Thursday , March 28 2024

Eric’s Quick Picks – 50 First Dates

It’s interesting to see Adam Sandler tinker with his remarkably successful formula with the care and precision of a medieval theologian, mixing and sorting his ensemble cast of regulars, adjusting his lead character’s admixture of likability, impulse control issues, and inherent appeal to his leading lady. He is a peculiar combination of Woody Allen, Benny Hill, and Bill Murray.

Most appealing and chemically compatible of Sandler’s babe parade has been Drew Barrymore (The Wedding Singer), whose blend of vulnerability, goofy sensuality and romanticism interlaces well with Sandler’s similar appeal.

In 50 First Dates, which is very little like the slapstick farce implied by the film’s title and marketing campaign, Sandler is a vet at a Hawaiian Sea World-type aquatic park – requisite rapport with his anthropomorphized mammalian charges signaling in shorthand his character’s inherent goodness despite his systematic harvesting of hot female tourists at the penultimate moment of their visits, thereby assuring himself a steady supply of stringless tang.

But then he encounters Drew’s fresh-faced character in a quaint local diner, building an elaborate architectural model out of waffles – which apparently evidences both her quirkiness and artistic acumen – and is smitten en toto. One small problem: blatantly incorporating both Groundhogs Day and Memento, we learn that Drew has severe short-term memory loss, brought on by a car accident of about a year past, and can’t acquire new memories that last beyond the day at hand. She wakes up every morning thinking it’s the same day, an impression her father (Blake Clark), brother (Sean Astin, with a strange lisp and roid-driven body-building fixation), and the denizens of the diner perform elaborate rituals (hundreds of copies of the same day’s newspaper, celebrating the father’s birthday, etc.) to perpetuate.

Enter Sandler, sand in their well-oiled machinery, who refuses to be deterred by Barrymore’s complete lack of recognition of him from day to day, and the unpredictability of her response to his daily “courting” (the old-fashioned connotations of the word are apt).

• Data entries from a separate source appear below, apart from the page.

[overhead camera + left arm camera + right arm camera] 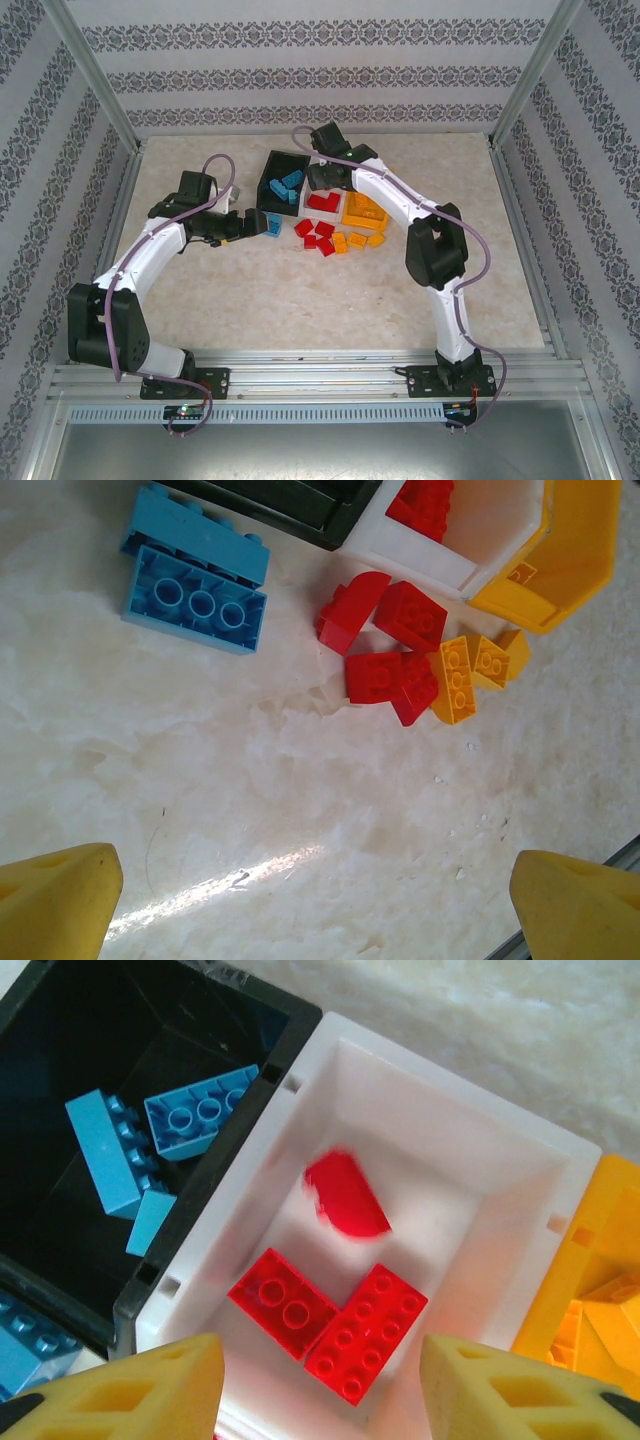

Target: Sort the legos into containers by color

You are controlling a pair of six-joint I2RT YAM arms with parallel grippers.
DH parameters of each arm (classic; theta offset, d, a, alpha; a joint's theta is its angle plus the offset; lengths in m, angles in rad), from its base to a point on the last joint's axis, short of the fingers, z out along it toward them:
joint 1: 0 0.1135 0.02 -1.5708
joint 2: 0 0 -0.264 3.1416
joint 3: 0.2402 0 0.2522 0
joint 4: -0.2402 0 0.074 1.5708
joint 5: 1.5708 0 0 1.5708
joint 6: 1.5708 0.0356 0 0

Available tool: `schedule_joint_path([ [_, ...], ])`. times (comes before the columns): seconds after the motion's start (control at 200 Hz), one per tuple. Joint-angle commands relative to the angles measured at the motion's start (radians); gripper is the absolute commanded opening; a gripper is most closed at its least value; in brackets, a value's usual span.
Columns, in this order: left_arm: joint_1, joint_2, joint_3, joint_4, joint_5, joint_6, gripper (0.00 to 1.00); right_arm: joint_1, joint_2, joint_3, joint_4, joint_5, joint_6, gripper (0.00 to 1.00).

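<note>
My right gripper [320, 1385] hangs open over the white container [520, 1160]. A blurred red lego [346, 1196] is in mid-air inside it, apart from both fingers, above two red legos [340, 1325] lying on its floor. The black container [60, 1050] to its left holds several blue legos [195, 1112]. The orange container [600, 1290] to its right holds orange legos. My left gripper [320, 905] is open over bare table, with nothing between its fingers. Ahead of it lie two blue legos [195, 580], several red legos [385, 645] and orange legos [470, 670].
The three containers stand in a row at the table's middle back: black [280, 178], white [322, 203], orange [364, 212]. Loose red and orange legos [335, 240] lie just in front of them. Metal frame posts and patterned walls enclose the table.
</note>
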Motion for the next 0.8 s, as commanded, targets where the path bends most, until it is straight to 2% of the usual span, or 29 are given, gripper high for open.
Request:
schedule_joint_path([
  [0.0,0.009,-0.001,-0.016,0.041,0.029,-0.013,1.0,0.062,-0.135,-0.115,0.02,0.004,0.008,0.56],
  [0.145,-0.006,-0.021,-0.022,0.056,0.036,-0.005,1.0,0.124,-0.22,-0.312,0.068,-0.083,0.089,0.58],
  [0.28,-0.03,-0.053,-0.033,0.09,0.048,0.007,1.0,0.173,-0.241,-0.427,0.104,-0.075,0.127,0.61],
  [0.47,-0.043,-0.17,-0.082,0.196,0.042,0.02,1.0,0.21,-0.189,-0.413,0.062,-0.024,0.111,0.66],
  [0.689,-0.042,-0.309,-0.176,0.363,0.013,0.025,1.0,0.211,-0.144,-0.396,0.072,-0.046,0.122,0.66],
  [0.794,-0.042,-0.326,-0.193,0.378,0.004,0.023,1.0,0.211,-0.118,-0.383,0.073,-0.056,0.126,0.66],
])
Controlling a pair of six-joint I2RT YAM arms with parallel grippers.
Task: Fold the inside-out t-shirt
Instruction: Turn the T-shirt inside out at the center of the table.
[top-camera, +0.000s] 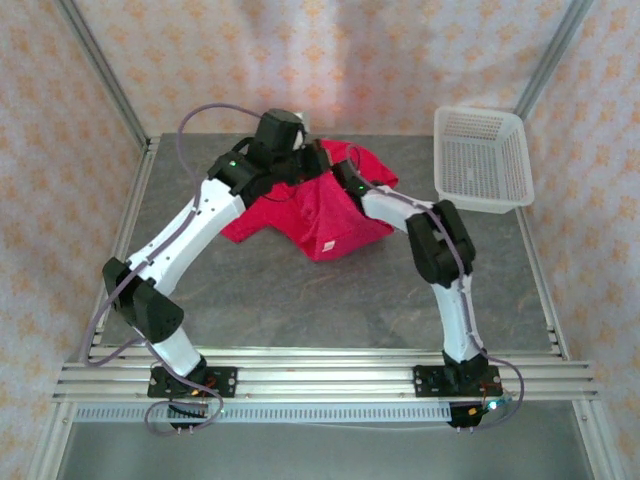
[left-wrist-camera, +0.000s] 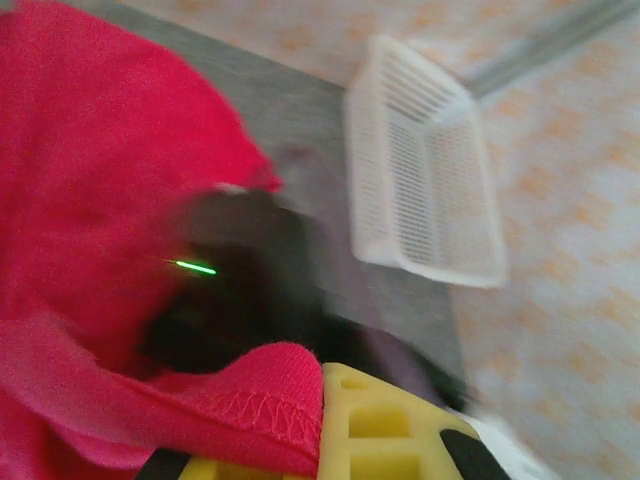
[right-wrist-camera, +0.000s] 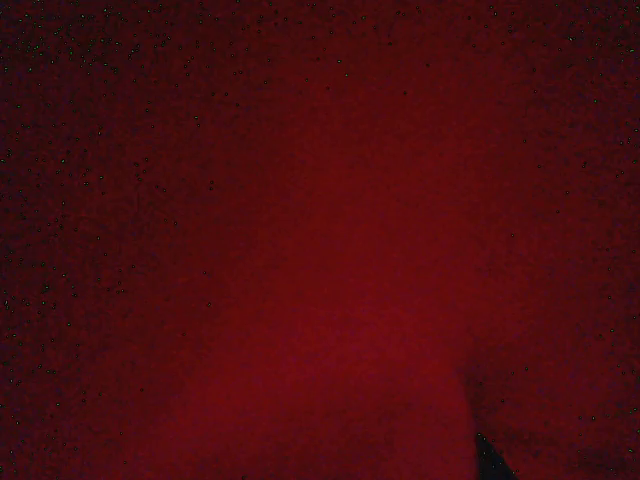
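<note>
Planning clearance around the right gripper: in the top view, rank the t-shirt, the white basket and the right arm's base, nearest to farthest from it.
1. t-shirt, against the right gripper, mid-table.
2. white basket, far right corner.
3. right arm's base, near edge.

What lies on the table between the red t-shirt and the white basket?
Nothing. In the top view, a bare strip of grey table separates the t-shirt from the basket.

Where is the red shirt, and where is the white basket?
t-shirt (top-camera: 310, 215), top external view, on the middle of its red fabric.
basket (top-camera: 480, 150), top external view, on its bare mesh floor.
</note>
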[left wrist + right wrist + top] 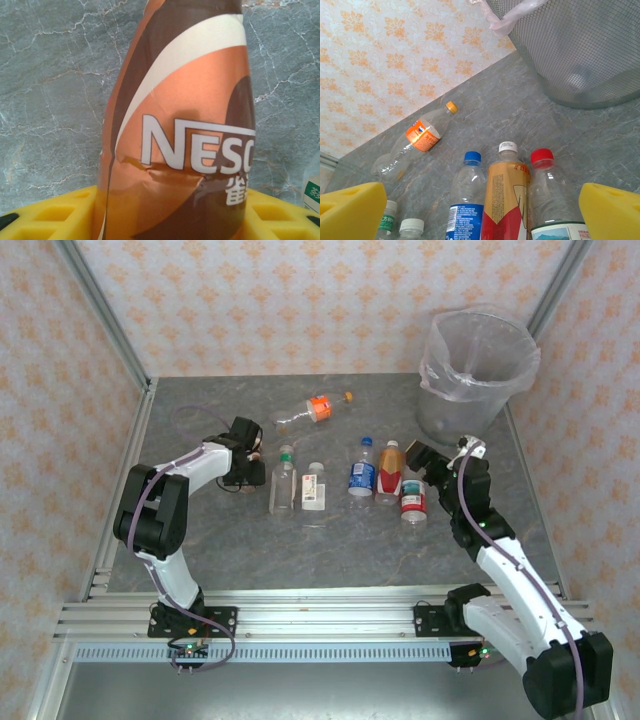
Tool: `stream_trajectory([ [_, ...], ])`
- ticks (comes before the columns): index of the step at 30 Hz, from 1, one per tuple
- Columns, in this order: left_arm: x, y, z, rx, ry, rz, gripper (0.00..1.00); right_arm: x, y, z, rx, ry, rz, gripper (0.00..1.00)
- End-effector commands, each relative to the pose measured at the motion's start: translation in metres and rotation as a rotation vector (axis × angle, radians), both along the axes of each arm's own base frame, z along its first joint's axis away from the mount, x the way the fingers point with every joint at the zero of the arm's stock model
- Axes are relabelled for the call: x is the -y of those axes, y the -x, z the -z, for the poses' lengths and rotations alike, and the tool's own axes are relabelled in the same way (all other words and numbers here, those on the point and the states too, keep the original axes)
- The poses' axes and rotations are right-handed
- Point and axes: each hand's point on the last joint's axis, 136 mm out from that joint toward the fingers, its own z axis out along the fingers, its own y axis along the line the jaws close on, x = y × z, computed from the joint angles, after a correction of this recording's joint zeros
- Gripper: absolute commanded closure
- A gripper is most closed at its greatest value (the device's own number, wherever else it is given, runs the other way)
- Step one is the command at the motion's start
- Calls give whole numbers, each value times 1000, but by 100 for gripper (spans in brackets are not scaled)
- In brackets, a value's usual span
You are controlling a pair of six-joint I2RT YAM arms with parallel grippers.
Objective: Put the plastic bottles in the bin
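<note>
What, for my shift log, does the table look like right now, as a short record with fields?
left hand: shut on the brown-orange bottle, whose label is creased
right hand: open, holding nothing, facing the row of five bottles
row of five bottles: mid-table, between the two hands
orange-labelled bottle: lying on its side, beyond the row
bin: far right corner, upright, clear liner over the rim
</note>
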Motion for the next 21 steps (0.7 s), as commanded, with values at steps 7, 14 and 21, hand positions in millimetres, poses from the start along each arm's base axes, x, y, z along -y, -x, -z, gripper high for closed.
stream_trajectory([
  [7, -6, -1, -25, 65, -23, 10, 48, -10, -8, -2, 3, -44, -33, 1],
  [14, -5, -3, -60, 192, -10, -4, 53, -17, -14, 4, -28, -82, -51, 1],
  [21, 8, -1, -107, 372, 2, 34, 54, -29, -23, 10, -53, -154, -79, 1],
])
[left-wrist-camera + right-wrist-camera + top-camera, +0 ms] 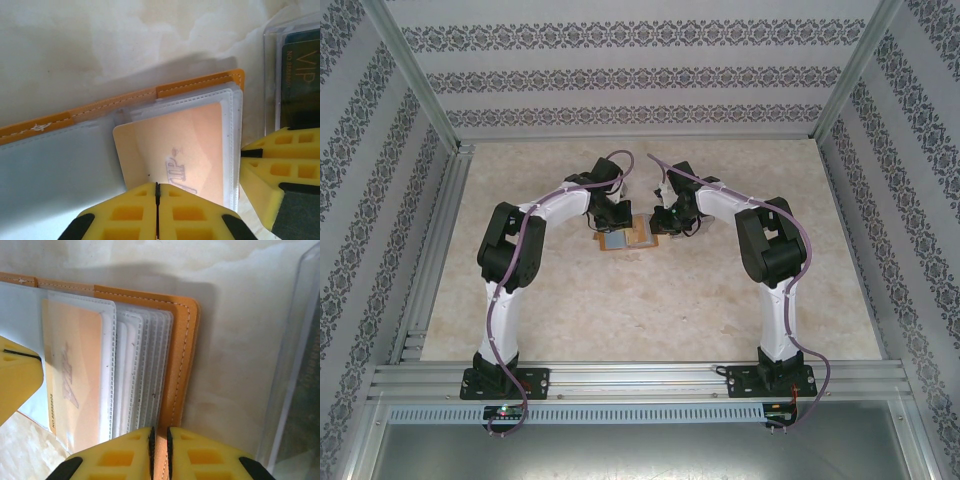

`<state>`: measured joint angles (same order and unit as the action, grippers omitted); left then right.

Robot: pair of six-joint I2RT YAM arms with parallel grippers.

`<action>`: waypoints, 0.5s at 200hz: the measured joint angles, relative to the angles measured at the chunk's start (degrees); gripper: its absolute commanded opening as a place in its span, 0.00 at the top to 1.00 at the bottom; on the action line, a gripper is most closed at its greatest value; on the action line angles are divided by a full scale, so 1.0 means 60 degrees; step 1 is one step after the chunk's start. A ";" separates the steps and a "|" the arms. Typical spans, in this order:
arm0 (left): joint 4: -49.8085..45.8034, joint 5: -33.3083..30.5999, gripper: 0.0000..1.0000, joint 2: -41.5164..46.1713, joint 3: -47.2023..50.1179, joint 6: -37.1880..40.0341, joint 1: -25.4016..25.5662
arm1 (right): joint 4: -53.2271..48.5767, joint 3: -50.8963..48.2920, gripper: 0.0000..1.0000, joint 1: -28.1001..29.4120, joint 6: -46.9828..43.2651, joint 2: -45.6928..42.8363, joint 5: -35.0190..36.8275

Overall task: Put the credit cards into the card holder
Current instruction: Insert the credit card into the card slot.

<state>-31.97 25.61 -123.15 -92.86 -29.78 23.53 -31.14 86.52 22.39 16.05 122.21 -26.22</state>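
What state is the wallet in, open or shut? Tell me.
Open: the wallet lies spread flat, its inner clear sleeves exposed and fanned.

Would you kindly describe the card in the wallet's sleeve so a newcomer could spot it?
At the middle of the beige table lies an open orange-tan stitched wallet. Poking from its clear sleeve, pinched by the left hand, is a pale peach card printed VIP; cards in the nearby clear case are dark.

Both arms, left (505, 300) and right (775, 300), have white link shells and bulky black joint housings. A mauve cable (488, 335) loops along each. Black base plates (505, 383) carry them. The left end effector (157, 192) and right end effector (159, 437) have yellow fingers (125, 212) with square recesses and black backing.
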 measured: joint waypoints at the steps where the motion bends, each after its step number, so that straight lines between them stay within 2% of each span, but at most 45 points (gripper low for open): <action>1: 0.0004 0.0004 0.89 0.0004 0.0004 0.0000 0.0000 | 0.0000 0.0000 0.81 0.0000 0.0000 0.0000 0.0000; 55: 0.1180 0.0011 0.84 0.1249 0.1523 -0.0408 -0.0273 | -0.0073 0.0007 0.80 0.0000 0.0007 -0.0033 -0.0069; 100: 0.2499 0.0146 0.78 0.2430 0.3497 -0.0994 -0.1206 | -0.0066 0.0007 0.79 0.0000 0.0036 -0.0503 -0.0200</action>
<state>-16.97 26.48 -108.57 -71.88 -35.75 16.29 -31.53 86.56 22.39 16.27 119.20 -27.42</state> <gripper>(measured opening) 0.199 0.206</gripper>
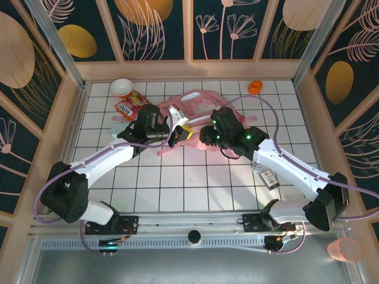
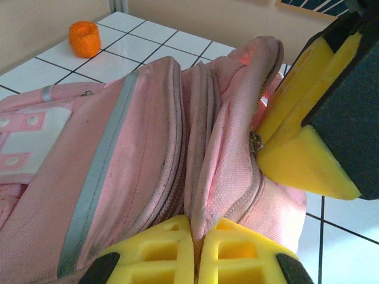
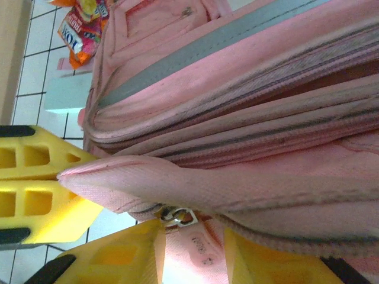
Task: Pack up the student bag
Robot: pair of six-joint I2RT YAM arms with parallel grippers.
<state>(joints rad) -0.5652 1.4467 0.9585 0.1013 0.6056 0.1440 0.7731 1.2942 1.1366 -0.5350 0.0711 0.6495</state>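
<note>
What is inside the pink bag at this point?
Only the outer fabric and zip lines of the bag show. The left gripper pinches a fold of it, next to the zip pull. Whatever is inside is covered by the cloth.

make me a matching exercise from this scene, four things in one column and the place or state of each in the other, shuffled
Things
1. student bag
2. white bowl
3. small orange object
4. left claw

Places or states
A. far right of the table
B. shut on a fold of pink fabric
C. middle of the table
D. far left corner, beside a snack packet

Pairs: 1-C, 2-D, 3-A, 4-B
</note>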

Rather than play this absurdity for easy laughs, though (leaving those to side characters llike Rob Schneider, in full-on native Hawaiian guise), Sandler and Barrymore quite poignantly convey some of the genuine emotional and practical implications of their predicament, and very unexpectedly forgo an easy happy ending as well.

50 First Dates is much more emotionally complex and thoughtful than it had to have been, its sweetness adumbrated by moments of real depth, and that is a very pleasant surprise.

About Eric Olsen

Career media professional and serial entrepreneur Eric Olsen flung himself into the paranormal world in 2012, creating the America's Most Haunted brand and co-authoring the award-winning America's Most Haunted book, published by Berkley/Penguin in Sept, 2014. Olsen is co-host of the nationally syndicated broadcast and Internet radio talk show After Hours AM; his entertaining and informative America's Most Haunted website and social media outlets are must-reads: Twitter@amhaunted, Facebook.com/amhaunted, Pinterest America's Most Haunted. Olsen is also guitarist/singer for popular and wildly eclectic Cleveland cover band The Props.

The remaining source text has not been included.